Is it possible to have a ‘good divorce’?
By Nicki Mitchell, Jones Myers Family Law Mediator and Child-Inclusive Mediator
The backlog crisis in family courts – resulting in long waits for divorcing couples trying to sort out their finances and children’s arrangements – is being put in the spotlight this month.
We’re wholeheartedly supporting ‘Good Divorce Week’, organised by family justice group Resolution, which runs across November 28- December 2. The campaign highlights the different ways families can resolve their disputes away from Court – where it is safe and appropriate to do so.
As a niche family law firm, Jones Myers leads the way in seeking non-confrontational solutions, wherever possible – putting children’s best interests at the heart of a relationship breakdown.
Here are alternatives to a drawn out and stressful Court divorce:
Mediation – where separating couples discuss the most important issues with a qualified mediator like me, working constructively towards agreed arrangements for the family’s long-term interests.

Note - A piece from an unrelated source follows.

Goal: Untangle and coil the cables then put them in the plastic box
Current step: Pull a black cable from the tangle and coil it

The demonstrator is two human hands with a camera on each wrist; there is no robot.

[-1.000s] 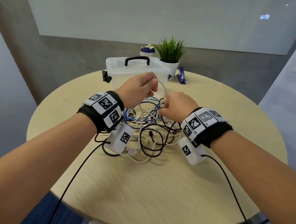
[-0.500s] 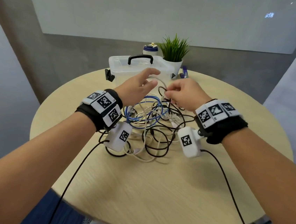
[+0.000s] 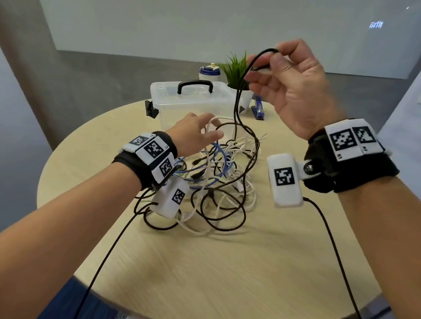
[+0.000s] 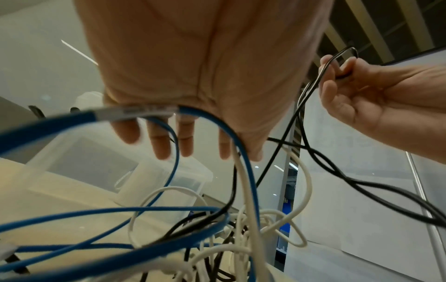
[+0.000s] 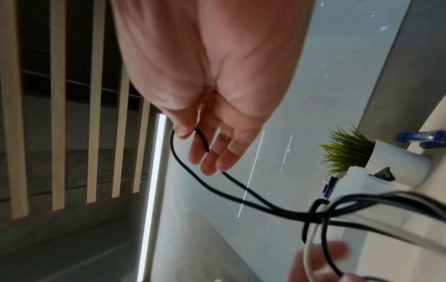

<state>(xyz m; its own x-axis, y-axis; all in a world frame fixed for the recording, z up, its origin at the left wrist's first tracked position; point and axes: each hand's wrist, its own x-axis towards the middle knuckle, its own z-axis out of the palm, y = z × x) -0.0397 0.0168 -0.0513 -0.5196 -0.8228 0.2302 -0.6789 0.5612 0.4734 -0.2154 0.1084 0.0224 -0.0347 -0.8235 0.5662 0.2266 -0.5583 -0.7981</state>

With the right mediator, financially complex issues can also be resolved using the process which takes the time it needs to resolve the issues, keeping communication channels open. Any agreement is confidential to both parties.
Child Inclusive Mediation enables children to have their voices heard. As a Child Inclusive Mediator, I meet separately with children (with consent from them and their parents), encouraging them to discuss their take on the changing family situation.

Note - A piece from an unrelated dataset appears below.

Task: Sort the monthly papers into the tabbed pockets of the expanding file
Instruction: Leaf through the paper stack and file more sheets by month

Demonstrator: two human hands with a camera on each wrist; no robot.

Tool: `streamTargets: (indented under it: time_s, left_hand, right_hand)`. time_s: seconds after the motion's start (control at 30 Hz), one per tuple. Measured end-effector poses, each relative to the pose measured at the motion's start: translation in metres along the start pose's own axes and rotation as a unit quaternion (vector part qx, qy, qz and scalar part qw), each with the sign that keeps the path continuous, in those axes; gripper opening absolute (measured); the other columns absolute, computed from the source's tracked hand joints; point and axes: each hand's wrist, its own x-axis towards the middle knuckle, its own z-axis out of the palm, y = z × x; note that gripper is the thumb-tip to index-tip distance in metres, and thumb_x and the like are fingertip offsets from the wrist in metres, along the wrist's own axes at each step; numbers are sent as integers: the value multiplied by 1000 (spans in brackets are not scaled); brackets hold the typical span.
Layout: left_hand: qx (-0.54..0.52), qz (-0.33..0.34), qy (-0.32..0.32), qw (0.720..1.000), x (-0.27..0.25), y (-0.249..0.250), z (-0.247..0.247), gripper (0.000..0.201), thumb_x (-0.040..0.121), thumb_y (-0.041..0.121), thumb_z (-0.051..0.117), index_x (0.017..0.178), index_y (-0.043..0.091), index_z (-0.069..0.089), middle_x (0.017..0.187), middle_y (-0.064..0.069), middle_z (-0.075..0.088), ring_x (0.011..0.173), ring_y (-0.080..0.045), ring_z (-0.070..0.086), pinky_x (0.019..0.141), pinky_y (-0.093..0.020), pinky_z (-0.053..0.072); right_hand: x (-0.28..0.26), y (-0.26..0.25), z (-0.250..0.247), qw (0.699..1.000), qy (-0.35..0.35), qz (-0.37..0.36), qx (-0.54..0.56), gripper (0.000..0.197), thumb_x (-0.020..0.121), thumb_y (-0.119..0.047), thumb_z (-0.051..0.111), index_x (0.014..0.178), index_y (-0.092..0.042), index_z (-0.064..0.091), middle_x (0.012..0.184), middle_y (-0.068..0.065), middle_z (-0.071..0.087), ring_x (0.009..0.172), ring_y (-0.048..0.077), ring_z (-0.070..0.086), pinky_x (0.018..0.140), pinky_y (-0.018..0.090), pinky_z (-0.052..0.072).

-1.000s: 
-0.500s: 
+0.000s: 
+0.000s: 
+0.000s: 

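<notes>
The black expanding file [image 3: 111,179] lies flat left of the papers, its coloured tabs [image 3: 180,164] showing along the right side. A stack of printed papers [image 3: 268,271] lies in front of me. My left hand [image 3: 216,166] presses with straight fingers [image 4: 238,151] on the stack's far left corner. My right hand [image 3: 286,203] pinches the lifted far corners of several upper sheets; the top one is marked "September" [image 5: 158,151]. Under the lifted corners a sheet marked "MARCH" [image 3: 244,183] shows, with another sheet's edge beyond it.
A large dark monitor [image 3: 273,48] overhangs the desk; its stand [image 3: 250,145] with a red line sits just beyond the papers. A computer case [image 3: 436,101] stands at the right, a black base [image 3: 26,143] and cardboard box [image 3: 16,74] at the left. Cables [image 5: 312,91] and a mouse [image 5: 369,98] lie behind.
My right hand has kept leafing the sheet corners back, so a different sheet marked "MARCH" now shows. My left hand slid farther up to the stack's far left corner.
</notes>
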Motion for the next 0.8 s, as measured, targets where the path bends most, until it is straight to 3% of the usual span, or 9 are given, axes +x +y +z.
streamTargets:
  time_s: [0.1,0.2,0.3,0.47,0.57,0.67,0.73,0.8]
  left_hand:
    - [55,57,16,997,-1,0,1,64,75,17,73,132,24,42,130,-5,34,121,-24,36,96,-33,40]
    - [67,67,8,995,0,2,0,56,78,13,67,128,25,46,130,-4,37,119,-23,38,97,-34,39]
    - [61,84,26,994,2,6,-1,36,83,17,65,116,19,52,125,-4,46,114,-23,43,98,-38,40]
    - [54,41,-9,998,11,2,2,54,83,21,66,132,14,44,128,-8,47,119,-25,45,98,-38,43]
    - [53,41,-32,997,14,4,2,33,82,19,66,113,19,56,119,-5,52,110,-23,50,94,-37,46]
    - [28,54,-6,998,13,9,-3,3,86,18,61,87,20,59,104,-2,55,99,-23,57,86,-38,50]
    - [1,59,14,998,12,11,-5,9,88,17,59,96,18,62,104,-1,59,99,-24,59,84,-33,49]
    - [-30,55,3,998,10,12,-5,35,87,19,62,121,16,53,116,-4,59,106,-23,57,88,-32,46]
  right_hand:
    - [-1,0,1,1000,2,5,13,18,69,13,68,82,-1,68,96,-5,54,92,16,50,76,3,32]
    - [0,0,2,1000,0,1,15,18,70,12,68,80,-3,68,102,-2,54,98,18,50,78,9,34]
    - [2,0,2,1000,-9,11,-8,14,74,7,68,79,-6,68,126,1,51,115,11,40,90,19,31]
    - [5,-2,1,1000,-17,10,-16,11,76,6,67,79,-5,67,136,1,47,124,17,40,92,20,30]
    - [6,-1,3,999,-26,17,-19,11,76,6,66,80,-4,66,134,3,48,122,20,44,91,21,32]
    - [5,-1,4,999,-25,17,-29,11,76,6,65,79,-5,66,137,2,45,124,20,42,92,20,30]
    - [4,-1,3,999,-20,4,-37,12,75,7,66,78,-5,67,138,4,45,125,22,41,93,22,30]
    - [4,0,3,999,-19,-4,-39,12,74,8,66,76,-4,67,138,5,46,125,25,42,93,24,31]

They can also ask me to feedback specific messages to their parents, often giving them valuable insights when deciding matters affecting their children.
This process enables parents to agree practical, legal, and financial solutions with their children’s best interests at heart. It also gives children a much-needed platform to express their innermost hopes and concerns for the future.
Collaborative Family Law – where a “no court” agreement is signed at the outset in a shared commitment to find an agreed resolution.
The ex-spouses appoint their own collaboratively trained lawyer and work with them to find, address, and resolve key issues. Accountants, IFAs, and other relevant experts can also attend the sessions if required.
Arbitration – in cases where it is not possible to find an agreement, arbitration provides an alternative to a protracted and expensive court process. Arbitration is a private court hearing where couples hire an Arbitrator (‘Private Judge’) to speed up the outcome of their financial settlement.
Like a judge, the Arbitrator hears the evidence from the couple, collects relevant facts, and base
s their decision on the evidence, considering the views of both parties.
Couples have the same Arbitrator through the process – something which will rarely happen at Court where different Judges are often involved at various stages of the proceedings.
The Arbitrator makes an Award over who should have what which is final and binding. The award is not publicised by the Arbitrator and is only distributed to the parties and their legal team.